Revise CountMatch ETL to read from PostGIS - Githubissues

CityofToronto / bdit_traffic_prophet

Suite of algorithms for predicting average daily traffic on Toronto streets

GNU General Public License v3.0

1 stars 1 forks source link

Revise CountMatch ETL to read from PostGIS #15

Closed cczhu closed 4 years ago

cczhu commented 5 years ago

CountMatch currently only reads from text files. In production, it must read it raw data direction from our PostGIS database.

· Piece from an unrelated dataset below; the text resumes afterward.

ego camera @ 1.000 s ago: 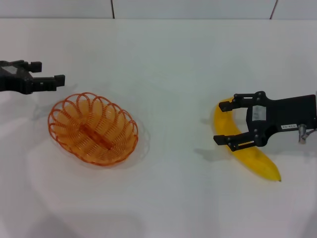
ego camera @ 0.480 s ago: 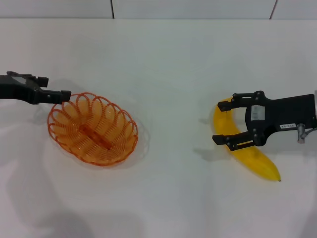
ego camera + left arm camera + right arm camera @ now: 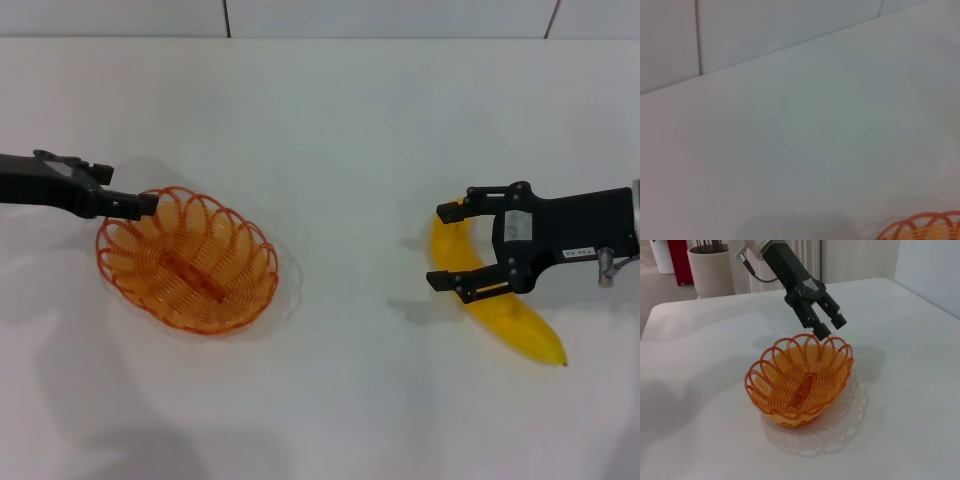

We need to revise the ETL pipeline in reader.py to accommodate this new data source.

[x] Create a materialized view on PostGIS equivalent to the 15-minute binned count data in TEPs-I's zip files.
[x] Create classes to query this materialized view.
[x] Create a minimum viable method of storing PostGIS login credentials outside of the package.
[x] Informal validation tests to ensure the output of this pipeline is identical to what we get from the zips.

I'll refrain from trying to create a test suite for now, since it would require spinning up a test PostGIS database.

cczhu commented 4 years ago

Prototype script to read from Postgres:

import pandas as pd
import matplotlib.pyplot as plt
import numpy as np
import configparser
import pathlib
import psycopg2

config = configparser.RawConfigParser()
config.read(pathlib.Path.home().joinpath('cf.txt').as_posix());
postgres_settings = config['localpg']

db_con = psycopg2.connect(database='bigdata', **postgres_settings)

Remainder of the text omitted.